Problem requirements ->
Search the data for the string "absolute" and gather each line it is in.

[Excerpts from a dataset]
◆ ◆ ◆ ◆ ◆
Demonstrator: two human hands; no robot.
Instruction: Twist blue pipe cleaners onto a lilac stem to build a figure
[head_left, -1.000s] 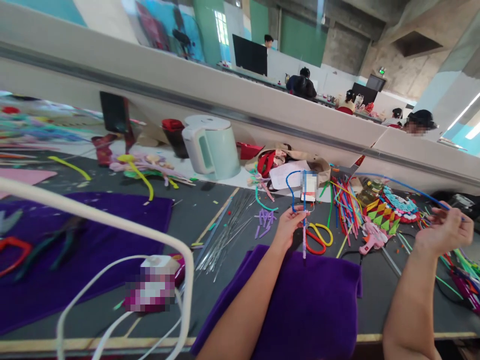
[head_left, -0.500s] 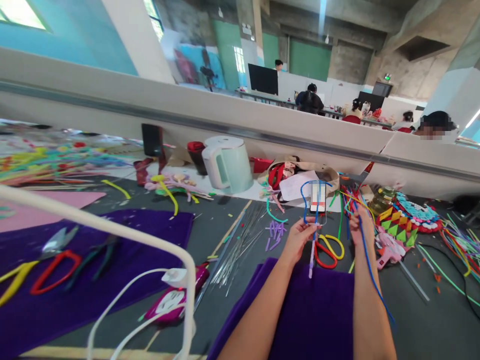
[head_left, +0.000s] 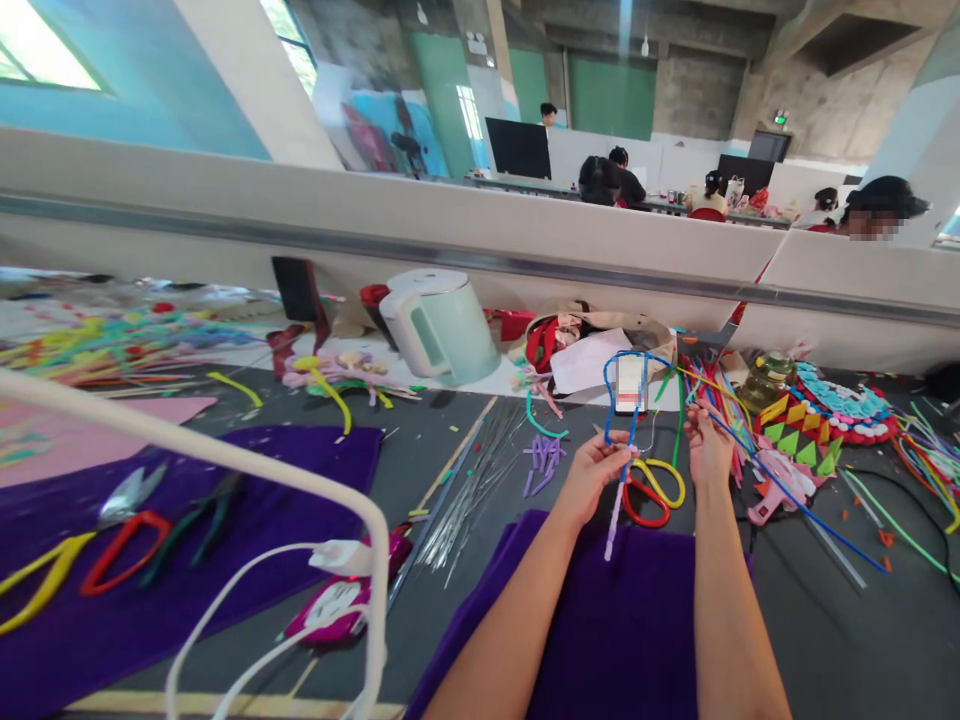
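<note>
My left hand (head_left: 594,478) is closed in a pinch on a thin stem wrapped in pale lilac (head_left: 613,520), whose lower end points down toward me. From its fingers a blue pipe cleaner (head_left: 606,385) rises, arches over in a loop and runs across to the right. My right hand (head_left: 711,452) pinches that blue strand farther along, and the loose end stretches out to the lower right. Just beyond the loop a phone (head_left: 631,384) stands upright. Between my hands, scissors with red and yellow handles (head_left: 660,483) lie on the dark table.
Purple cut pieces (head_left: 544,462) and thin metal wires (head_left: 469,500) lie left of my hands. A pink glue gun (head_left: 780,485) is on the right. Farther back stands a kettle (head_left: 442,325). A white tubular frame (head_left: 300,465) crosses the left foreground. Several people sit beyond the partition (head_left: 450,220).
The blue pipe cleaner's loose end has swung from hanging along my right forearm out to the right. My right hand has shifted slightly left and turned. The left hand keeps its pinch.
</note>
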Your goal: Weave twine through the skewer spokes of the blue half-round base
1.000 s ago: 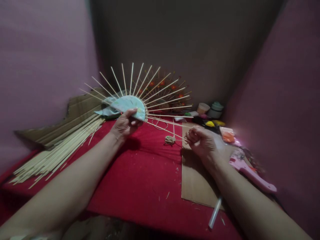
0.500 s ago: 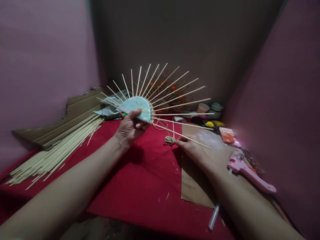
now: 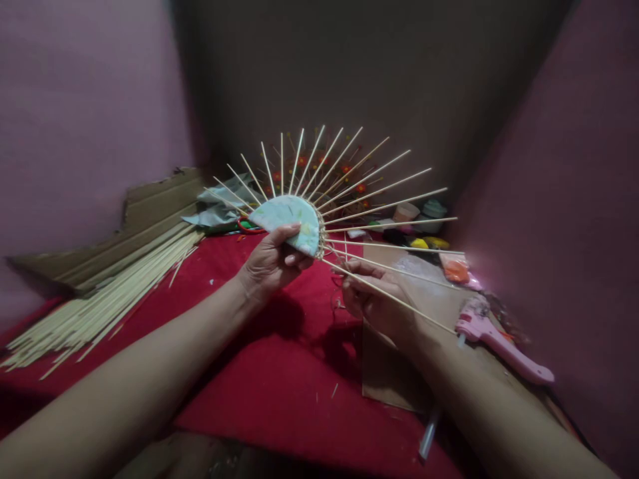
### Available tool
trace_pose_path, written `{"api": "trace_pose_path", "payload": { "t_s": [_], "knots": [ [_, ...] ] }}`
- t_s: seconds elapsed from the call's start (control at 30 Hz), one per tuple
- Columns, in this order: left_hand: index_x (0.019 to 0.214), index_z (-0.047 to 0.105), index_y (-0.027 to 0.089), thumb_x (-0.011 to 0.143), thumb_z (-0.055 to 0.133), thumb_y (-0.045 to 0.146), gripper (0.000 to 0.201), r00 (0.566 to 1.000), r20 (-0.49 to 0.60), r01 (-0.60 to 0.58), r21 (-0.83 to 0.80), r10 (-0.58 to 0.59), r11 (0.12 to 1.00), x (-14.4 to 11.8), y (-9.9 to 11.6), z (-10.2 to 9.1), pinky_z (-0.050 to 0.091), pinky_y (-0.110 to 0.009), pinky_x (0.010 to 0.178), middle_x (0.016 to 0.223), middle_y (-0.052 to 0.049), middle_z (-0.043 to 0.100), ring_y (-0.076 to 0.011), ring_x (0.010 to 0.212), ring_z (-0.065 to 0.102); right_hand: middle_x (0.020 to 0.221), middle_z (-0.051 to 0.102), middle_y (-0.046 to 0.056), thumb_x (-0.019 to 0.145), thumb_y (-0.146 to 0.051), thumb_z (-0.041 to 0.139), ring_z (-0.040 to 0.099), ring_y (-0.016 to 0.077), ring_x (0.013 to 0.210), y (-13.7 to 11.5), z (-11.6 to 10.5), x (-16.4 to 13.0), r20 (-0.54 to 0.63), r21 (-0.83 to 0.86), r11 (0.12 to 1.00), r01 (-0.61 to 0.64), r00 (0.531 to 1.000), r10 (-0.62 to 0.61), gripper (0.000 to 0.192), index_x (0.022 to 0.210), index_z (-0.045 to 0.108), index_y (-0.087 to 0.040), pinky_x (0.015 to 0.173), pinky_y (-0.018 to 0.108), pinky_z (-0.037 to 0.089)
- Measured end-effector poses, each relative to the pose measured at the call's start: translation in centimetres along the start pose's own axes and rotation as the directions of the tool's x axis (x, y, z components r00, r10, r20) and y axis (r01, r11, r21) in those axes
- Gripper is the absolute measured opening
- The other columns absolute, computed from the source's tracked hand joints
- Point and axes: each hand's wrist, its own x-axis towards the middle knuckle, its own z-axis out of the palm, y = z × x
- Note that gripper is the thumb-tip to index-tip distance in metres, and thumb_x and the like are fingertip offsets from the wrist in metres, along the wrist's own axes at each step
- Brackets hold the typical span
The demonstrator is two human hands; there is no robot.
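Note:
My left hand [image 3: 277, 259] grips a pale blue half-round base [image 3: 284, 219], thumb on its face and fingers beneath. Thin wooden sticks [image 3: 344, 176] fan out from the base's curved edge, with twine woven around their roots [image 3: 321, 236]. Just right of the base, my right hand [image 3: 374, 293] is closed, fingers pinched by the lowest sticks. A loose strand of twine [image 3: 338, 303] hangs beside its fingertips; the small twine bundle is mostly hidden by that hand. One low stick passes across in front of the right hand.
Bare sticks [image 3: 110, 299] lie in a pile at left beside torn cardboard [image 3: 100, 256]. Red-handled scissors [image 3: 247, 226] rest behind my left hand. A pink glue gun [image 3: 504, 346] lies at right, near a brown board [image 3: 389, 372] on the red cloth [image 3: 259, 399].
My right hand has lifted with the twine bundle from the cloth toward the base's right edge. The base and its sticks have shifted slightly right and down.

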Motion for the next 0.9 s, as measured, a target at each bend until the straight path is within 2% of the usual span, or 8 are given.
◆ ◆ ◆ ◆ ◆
Your solution ->
- Gripper is the absolute measured opening
- The other columns absolute, computed from the source's tracked hand joints

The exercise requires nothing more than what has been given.